Record set:
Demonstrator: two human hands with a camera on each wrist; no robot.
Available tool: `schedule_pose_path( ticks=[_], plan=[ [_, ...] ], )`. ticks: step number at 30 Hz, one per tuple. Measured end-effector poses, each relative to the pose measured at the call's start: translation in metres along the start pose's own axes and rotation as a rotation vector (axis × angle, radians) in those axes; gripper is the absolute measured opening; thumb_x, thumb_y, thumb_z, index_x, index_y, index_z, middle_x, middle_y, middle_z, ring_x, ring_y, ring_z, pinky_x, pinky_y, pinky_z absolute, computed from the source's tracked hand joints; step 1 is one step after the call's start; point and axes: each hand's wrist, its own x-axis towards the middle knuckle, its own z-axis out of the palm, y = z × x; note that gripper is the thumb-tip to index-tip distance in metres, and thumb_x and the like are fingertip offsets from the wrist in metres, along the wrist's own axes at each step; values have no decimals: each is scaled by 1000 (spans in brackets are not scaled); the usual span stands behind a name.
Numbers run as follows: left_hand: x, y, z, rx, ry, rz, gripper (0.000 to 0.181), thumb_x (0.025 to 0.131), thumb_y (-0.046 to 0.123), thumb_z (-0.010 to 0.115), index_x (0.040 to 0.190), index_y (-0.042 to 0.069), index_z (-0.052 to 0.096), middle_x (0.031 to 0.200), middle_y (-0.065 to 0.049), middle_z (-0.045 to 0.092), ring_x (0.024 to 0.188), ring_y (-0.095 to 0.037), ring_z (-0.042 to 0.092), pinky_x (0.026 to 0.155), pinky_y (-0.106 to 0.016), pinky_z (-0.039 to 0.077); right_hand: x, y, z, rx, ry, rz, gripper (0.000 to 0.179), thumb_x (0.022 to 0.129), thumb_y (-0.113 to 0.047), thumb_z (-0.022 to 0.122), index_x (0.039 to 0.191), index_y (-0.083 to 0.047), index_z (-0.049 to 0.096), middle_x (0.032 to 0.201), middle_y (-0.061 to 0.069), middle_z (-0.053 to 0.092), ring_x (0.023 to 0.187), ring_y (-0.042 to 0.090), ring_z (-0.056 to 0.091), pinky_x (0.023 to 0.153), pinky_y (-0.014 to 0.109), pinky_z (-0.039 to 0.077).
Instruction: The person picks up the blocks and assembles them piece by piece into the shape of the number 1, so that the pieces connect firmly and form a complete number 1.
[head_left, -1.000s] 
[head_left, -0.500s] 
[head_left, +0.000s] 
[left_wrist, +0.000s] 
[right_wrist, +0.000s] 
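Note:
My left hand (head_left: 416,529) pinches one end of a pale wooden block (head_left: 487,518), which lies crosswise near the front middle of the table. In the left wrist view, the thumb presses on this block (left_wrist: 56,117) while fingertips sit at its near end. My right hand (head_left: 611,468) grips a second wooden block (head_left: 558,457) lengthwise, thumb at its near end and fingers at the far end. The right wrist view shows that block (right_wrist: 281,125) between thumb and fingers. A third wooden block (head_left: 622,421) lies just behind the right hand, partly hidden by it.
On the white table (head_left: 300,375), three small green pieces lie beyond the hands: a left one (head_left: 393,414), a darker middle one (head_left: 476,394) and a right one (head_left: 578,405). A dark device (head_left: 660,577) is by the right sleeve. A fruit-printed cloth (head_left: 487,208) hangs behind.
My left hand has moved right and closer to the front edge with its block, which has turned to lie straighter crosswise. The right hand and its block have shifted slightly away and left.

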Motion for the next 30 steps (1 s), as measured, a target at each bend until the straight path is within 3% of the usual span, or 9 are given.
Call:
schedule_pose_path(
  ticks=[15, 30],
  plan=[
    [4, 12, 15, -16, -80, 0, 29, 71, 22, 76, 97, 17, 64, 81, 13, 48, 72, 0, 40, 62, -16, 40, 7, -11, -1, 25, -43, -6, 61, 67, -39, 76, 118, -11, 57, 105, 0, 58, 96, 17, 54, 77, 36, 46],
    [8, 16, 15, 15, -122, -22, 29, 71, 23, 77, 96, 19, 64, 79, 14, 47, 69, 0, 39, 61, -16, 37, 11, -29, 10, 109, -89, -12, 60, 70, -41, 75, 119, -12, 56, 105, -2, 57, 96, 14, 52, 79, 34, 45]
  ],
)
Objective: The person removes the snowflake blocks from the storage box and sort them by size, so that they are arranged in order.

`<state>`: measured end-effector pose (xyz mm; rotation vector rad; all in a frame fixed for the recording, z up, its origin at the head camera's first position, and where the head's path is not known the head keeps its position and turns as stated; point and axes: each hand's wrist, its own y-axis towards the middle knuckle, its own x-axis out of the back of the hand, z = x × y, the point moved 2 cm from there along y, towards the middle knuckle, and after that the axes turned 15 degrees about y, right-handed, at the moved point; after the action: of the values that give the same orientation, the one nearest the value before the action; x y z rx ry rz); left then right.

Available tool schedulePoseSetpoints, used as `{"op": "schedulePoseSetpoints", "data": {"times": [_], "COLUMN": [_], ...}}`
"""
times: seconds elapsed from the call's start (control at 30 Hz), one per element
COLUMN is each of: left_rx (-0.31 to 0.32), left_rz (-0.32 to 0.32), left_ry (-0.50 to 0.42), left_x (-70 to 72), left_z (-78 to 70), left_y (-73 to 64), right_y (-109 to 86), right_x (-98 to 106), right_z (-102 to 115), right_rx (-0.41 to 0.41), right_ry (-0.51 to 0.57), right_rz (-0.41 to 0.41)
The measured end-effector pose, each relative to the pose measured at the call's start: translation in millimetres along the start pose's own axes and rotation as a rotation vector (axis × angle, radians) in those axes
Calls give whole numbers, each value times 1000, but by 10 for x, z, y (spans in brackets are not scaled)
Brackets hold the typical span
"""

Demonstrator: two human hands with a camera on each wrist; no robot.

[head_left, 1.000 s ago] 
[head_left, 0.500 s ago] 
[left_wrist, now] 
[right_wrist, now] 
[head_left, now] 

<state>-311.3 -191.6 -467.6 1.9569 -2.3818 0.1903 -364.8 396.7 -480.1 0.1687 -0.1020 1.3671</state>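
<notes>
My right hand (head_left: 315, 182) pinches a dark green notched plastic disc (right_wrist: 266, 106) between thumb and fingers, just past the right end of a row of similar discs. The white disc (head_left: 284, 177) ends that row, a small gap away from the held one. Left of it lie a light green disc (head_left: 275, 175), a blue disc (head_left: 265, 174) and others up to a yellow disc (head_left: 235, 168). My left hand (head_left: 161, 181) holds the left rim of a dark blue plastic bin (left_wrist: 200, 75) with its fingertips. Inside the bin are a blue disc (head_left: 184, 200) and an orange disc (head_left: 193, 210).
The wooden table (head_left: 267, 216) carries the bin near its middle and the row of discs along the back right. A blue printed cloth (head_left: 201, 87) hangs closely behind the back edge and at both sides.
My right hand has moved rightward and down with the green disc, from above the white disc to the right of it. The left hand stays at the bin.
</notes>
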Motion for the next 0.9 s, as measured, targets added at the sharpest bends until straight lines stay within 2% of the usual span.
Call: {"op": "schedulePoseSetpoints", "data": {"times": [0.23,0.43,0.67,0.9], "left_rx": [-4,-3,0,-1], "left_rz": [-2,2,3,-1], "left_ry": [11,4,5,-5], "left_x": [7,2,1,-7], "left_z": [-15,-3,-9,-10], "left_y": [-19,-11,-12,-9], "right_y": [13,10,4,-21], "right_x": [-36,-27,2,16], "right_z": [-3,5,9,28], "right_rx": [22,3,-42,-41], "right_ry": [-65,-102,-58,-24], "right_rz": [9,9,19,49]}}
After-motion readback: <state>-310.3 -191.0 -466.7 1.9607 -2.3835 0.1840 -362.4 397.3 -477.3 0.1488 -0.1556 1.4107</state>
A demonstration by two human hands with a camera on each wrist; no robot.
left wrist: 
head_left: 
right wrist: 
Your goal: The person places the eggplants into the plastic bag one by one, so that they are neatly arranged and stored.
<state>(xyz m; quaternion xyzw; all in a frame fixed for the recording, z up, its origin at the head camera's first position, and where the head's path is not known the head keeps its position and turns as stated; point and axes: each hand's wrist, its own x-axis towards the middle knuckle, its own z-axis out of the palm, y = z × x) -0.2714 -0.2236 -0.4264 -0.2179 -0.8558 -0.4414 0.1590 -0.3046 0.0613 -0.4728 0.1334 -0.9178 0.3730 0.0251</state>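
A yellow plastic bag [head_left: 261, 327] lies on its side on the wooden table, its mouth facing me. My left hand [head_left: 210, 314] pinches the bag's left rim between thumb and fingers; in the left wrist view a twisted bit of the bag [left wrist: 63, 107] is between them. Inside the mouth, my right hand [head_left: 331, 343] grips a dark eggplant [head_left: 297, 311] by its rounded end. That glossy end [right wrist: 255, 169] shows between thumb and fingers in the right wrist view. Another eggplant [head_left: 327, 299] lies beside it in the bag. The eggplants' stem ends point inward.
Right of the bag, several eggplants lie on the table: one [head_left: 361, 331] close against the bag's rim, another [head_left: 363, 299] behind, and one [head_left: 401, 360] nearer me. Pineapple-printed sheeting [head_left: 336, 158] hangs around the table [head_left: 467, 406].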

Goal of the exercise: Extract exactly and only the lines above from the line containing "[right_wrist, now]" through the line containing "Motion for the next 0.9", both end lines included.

Answer box:
[right_wrist, now] 
[head_left, now] 

<state>-311.3 -191.6 -467.6 1.9569 -2.3818 0.1903 -364.8 396.7 -480.1 0.1687 -0.1020 1.3671</state>
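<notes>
My right hand (head_left: 315, 182) pinches a dark green notched plastic disc (right_wrist: 266, 106) between thumb and fingers, just past the right end of a row of similar discs. The white disc (head_left: 284, 177) ends that row, a small gap away from the held one. Left of it lie a light green disc (head_left: 275, 175), a blue disc (head_left: 265, 174) and others up to a yellow disc (head_left: 235, 168). My left hand (head_left: 161, 181) holds the left rim of a dark blue plastic bin (left_wrist: 200, 75) with its fingertips. Inside the bin are a blue disc (head_left: 184, 200) and an orange disc (head_left: 193, 210).
The wooden table (head_left: 267, 216) carries the bin near its middle and the row of discs along the back right. A blue printed cloth (head_left: 201, 87) hangs closely behind the back edge and at both sides.
My right hand has moved rightward and down with the green disc, from above the white disc to the right of it. The left hand stays at the bin.
</notes>
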Motion for the next 0.9 s, as measured, targets added at the sharpest bends until straight lines stay within 2% of the usual span.

The exercise requires no additional content.